======== DATA ========

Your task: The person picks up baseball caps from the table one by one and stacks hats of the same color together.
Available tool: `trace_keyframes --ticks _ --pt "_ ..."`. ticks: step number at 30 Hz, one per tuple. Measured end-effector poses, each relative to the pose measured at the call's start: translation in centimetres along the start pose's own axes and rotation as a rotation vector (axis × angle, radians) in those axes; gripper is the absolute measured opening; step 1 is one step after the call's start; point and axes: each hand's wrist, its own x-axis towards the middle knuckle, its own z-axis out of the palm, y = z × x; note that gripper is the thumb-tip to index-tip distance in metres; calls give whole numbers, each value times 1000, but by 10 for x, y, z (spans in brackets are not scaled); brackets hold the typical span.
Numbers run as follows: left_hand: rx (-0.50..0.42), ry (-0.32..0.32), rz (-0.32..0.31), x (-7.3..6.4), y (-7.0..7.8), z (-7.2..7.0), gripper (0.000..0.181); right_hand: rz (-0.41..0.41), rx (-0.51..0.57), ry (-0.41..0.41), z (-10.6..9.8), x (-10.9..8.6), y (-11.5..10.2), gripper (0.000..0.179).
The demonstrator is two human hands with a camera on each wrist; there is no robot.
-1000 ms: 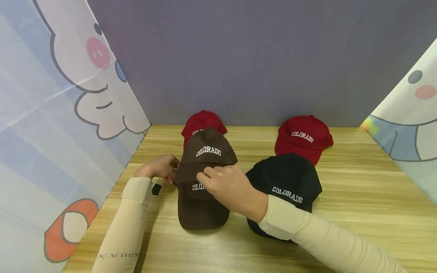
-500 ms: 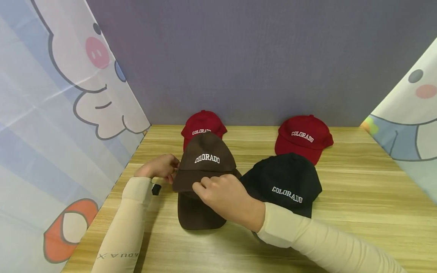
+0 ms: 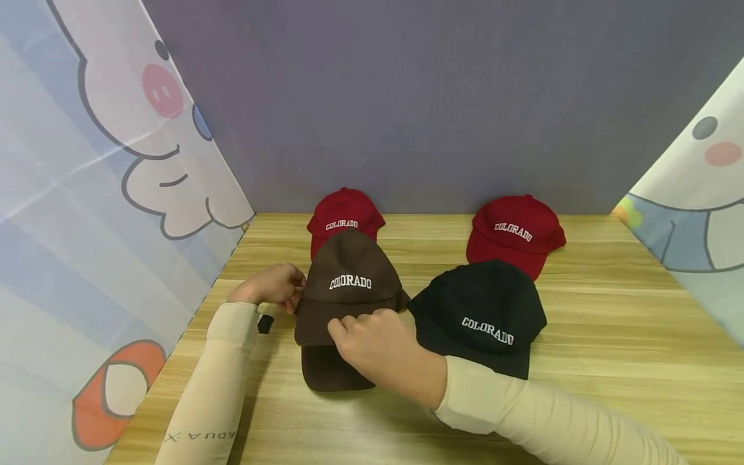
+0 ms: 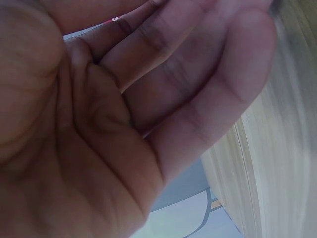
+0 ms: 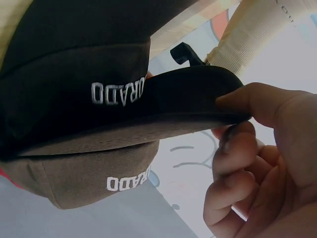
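Observation:
My right hand (image 3: 386,352) pinches the brim of a brown baseball cap (image 3: 354,261) lettered COLORADO in white. That cap sits over a second brown cap (image 3: 328,371), whose brim shows below it in the head view. In the right wrist view, thumb and fingers (image 5: 233,153) grip the upper cap's brim, and both crowns' lettering shows. My left hand (image 3: 270,285) is at the left side of the brown caps, fingers curled in at the lower cap's edge. Its fingertips are partly hidden there, and the left wrist view shows only palm and bent fingers (image 4: 198,114).
Beside my right wrist lies a black COLORADO cap (image 3: 482,303). One red cap (image 3: 345,210) stands behind the brown ones, and another red cap (image 3: 514,229) is at the back right. A grey wall panel (image 3: 430,110) and printed cloths (image 3: 52,194) border the wooden table (image 3: 610,310).
My right hand has brought the upper brown cap down and toward me over the lower one, covering its lettering. The red cap behind shows more. My left hand has stayed in place.

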Motion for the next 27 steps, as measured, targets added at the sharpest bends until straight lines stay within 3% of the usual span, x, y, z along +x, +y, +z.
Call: trace_keyframes --ticks 13,20,27 --pt "-19 1 33 -1 -1 1 22 -11 -27 -10 9 -6 -13 34" --pt "-4 -21 63 -2 -2 -1 24 -21 4 -63 12 -9 -17 34" --pt "-20 19 3 0 0 1 23 -25 60 -142 14 -11 -18 32"
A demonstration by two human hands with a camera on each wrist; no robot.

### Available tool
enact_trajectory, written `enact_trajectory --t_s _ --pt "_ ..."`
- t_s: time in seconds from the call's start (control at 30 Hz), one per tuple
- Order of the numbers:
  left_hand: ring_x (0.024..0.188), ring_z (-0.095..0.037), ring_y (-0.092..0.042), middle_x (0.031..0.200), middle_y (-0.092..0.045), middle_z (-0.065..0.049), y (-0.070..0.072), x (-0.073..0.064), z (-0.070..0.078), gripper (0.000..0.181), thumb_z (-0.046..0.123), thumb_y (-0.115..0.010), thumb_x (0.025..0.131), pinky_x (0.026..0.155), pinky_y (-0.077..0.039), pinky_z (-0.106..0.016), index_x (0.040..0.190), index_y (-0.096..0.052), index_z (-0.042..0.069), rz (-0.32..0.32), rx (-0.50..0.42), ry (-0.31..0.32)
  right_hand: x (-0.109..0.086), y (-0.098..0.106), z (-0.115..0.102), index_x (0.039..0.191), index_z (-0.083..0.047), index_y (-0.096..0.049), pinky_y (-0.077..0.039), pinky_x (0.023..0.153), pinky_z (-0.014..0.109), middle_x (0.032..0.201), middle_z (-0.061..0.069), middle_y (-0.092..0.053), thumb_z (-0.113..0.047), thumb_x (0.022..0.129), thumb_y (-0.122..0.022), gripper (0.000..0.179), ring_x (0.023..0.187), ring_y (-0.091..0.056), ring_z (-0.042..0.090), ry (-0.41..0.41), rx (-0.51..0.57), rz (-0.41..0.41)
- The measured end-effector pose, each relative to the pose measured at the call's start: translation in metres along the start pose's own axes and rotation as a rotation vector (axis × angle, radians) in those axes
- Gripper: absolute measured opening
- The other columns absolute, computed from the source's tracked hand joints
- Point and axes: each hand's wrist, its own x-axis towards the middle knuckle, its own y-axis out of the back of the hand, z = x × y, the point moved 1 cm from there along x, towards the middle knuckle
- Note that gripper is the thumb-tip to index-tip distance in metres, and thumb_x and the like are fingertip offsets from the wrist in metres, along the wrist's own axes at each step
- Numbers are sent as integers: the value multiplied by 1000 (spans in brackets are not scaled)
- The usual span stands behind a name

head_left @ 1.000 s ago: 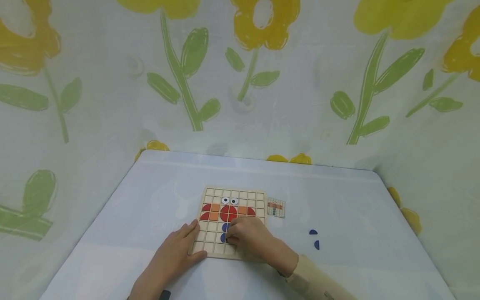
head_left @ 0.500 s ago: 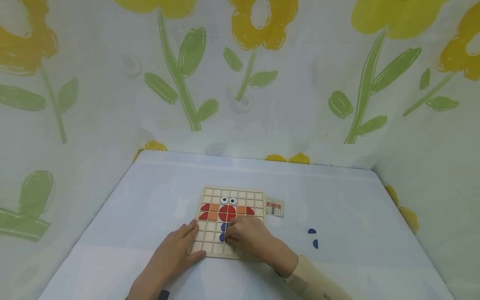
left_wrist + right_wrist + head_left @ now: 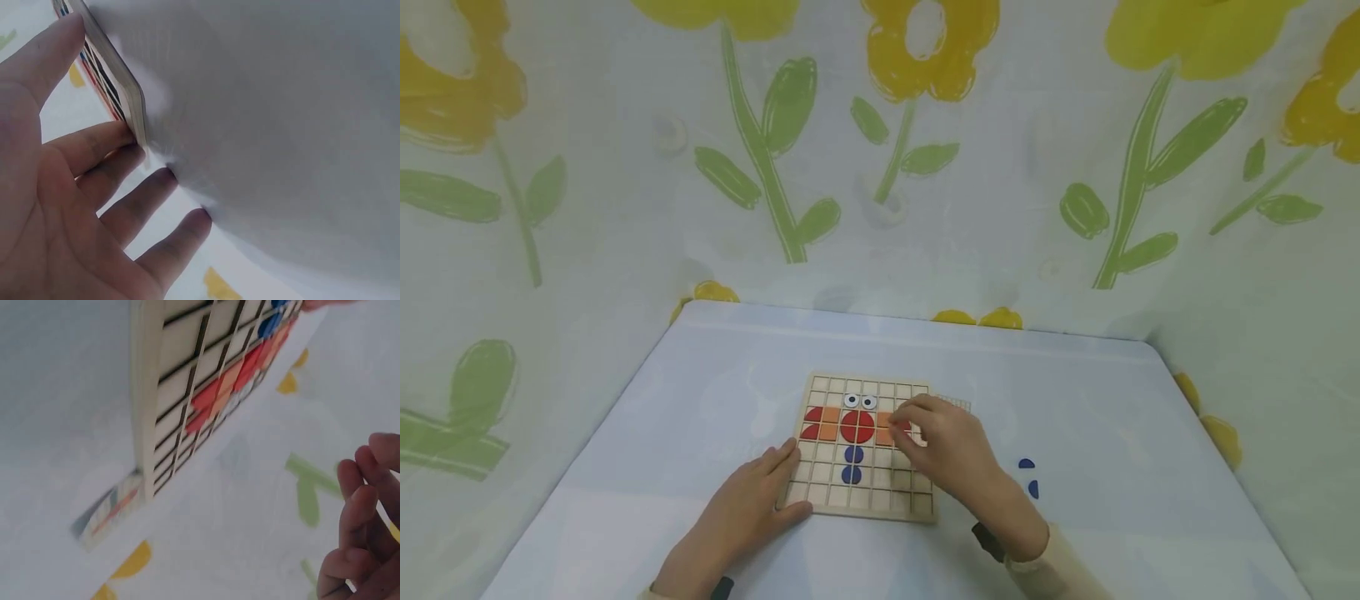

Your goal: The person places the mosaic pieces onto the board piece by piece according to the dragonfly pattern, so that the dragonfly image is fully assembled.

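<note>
A wooden grid board (image 3: pixel 820 493) lies flat on the table. My left hand (image 3: pixel 745 504) rests at its left edge, fingers extended; in the left wrist view the thumb and a finger touch the board's rim (image 3: pixel 134 103). Set in the grid are a red circle (image 3: pixel 857 427), round eye pieces (image 3: pixel 852 401), orange squares (image 3: pixel 829 423), red quarter-like pieces and two blue circles (image 3: pixel 852 474), one below the other. Over the board's right side hovers my right hand (image 3: pixel 953 442). The right wrist view shows its fingers (image 3: pixel 353 515) loosely bent, nothing visible between them.
Two blue half-circle pieces (image 3: pixel 1026 463) lie on the table to the right of the board. A small pattern card (image 3: pixel 112 509) sits by the board's right edge, mostly covered by my right hand in the head view. Flowered fabric (image 3: pixel 992 217) stands behind the table.
My right hand has lifted from the blue pieces and moved right and up over the board. Both blue circles now show whole, and the card is mostly covered. The left hand stays put.
</note>
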Motion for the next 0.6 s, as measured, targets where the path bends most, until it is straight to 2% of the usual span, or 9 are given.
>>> enact_trajectory --t_s 0.13,0.23,0.43,0.6 --pt "140 -34 -46 156 -45 -9 2 2 -2 83 54 -76 86 112 -42 -53 148 -51 5 0 52 -40 -7 17 16 98 -21 -78 -46 54 15 100 -10 -71 -24 85 -83 13 67 -54 5 -113 -45 31" --pt "138 -34 -48 155 -47 -9 3 2 -5 81 54 -76 86 111 -43 -53 147 -53 5 3 66 -65 -14 28 29 102 -20 -79 -43 50 17 101 -8 -72 -24 86 -83 17 66 -53 7 -167 -62 43" --pt "138 -33 -48 155 -46 -8 6 2 -9 81 55 -74 87 111 -43 -53 147 -53 5 2 77 -100 -35 45 56 122 -17 -72 -39 45 19 104 -2 -73 -24 85 -84 40 64 -49 9 -281 -121 50" --pt "139 -34 -47 158 -42 -8 9 4 -14 83 57 -72 89 111 -44 -52 150 -49 5 -14 85 -125 -54 58 77 131 -15 -66 -37 43 20 105 3 -73 -20 85 -83 49 61 -46 10 -356 -166 65"
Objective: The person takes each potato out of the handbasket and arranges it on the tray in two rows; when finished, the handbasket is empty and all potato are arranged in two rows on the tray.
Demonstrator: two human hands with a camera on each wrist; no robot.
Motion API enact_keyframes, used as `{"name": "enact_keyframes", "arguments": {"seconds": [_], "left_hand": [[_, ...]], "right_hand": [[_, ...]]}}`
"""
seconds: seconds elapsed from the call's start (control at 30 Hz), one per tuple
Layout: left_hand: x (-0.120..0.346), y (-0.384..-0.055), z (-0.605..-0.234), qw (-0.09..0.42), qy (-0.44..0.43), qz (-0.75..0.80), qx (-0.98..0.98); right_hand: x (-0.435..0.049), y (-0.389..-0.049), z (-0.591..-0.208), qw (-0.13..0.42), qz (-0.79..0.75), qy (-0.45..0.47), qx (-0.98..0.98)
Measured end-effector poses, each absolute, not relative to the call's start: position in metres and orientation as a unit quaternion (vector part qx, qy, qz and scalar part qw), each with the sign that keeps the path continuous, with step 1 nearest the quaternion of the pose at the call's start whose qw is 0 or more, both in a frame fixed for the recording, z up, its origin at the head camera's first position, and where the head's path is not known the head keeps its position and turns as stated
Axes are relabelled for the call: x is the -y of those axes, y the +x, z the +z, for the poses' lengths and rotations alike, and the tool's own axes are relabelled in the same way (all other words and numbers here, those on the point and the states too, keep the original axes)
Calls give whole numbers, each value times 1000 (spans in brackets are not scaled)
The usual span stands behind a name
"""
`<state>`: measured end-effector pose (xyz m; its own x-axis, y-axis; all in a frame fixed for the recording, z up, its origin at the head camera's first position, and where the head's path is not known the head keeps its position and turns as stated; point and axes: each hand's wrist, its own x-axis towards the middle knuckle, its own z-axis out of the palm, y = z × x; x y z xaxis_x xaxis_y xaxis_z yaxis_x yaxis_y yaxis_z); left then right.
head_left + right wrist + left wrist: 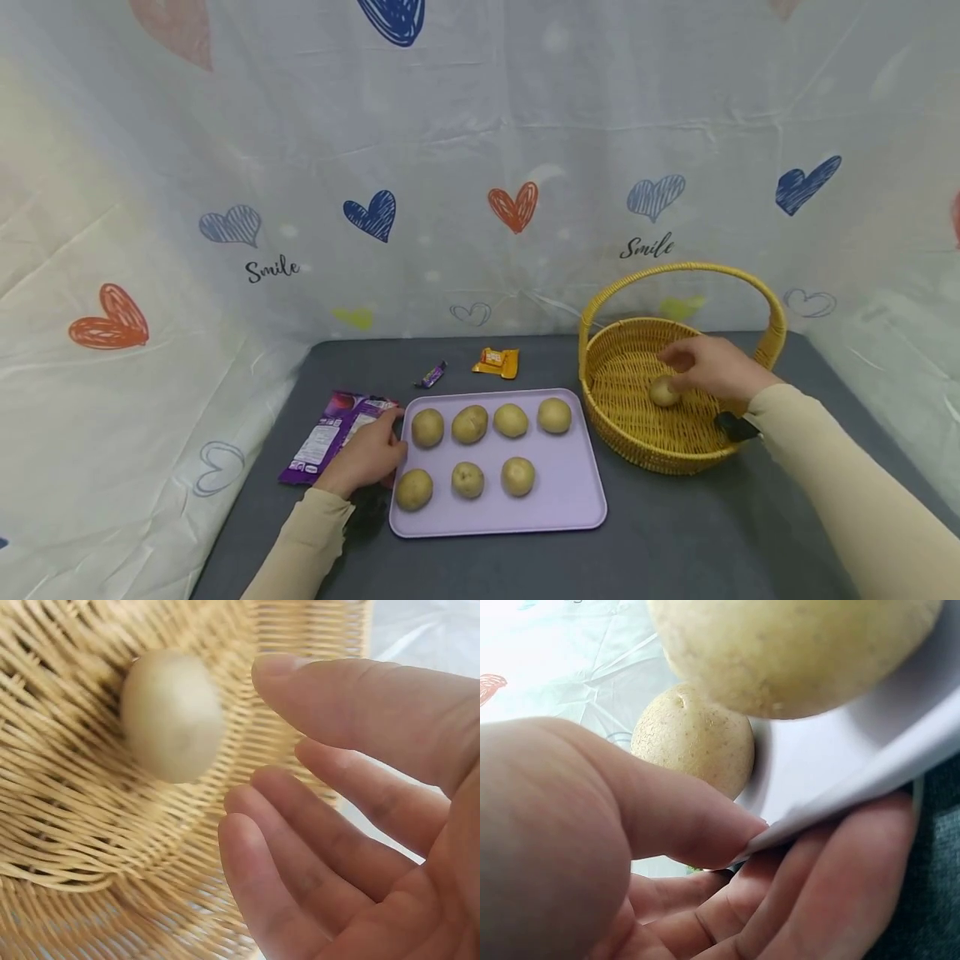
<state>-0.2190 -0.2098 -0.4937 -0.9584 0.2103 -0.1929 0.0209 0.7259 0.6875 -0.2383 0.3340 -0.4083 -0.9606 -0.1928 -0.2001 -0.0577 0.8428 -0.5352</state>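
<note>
At the left edge of a pale purple tray (562, 492), my left hand (363, 457) pinches the rim. The left wrist view has the thumb (690, 825) on top of the rim and the other fingers beneath it. Several potatoes (427, 427) lie on the tray in two rows. On the right, my right hand (716, 368) reaches into a yellow wicker basket (618, 408). A single potato (172, 716) lies on the weave there, apart from the spread fingers in the right wrist view.
A purple snack bag (318, 446) lies left of the tray, partly behind my left hand. Behind the tray are a small purple wrapped candy (431, 375) and an orange packet (497, 362). The basket's tall handle (690, 267) arches over it. A heart-patterned curtain (450, 150) hangs behind the table.
</note>
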Motion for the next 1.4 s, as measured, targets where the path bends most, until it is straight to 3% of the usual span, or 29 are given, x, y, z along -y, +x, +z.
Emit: {"name": "enact_keyframes", "arguments": {"seconds": [0.23,0.57,1.4], "left_hand": [[209,-218,-496,130,57,374,-916],[209,-218,-494,129,61,367,-919],[208,-219,-493,125,61,358,-923]], "right_hand": [[-337,-248,-421,159,-280,-65,-944],[-338,-252,-428,163,-234,-77,-955],[-330,-257,-431,123,-227,-92,-962]]}}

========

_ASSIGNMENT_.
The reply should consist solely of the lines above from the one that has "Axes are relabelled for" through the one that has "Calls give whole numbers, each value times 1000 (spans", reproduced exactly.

_RESPONSE_.
Axes are relabelled for the call: x is the -y of those axes, y the +x, z the +z, for the poses' lengths and rotations alike, and the tool's own axes are relabelled in the same way (all other words and numbers here, those on the point and the states too, keep the original axes)
Calls give whole numbers, each value times 1000 (spans in brackets are not scaled)

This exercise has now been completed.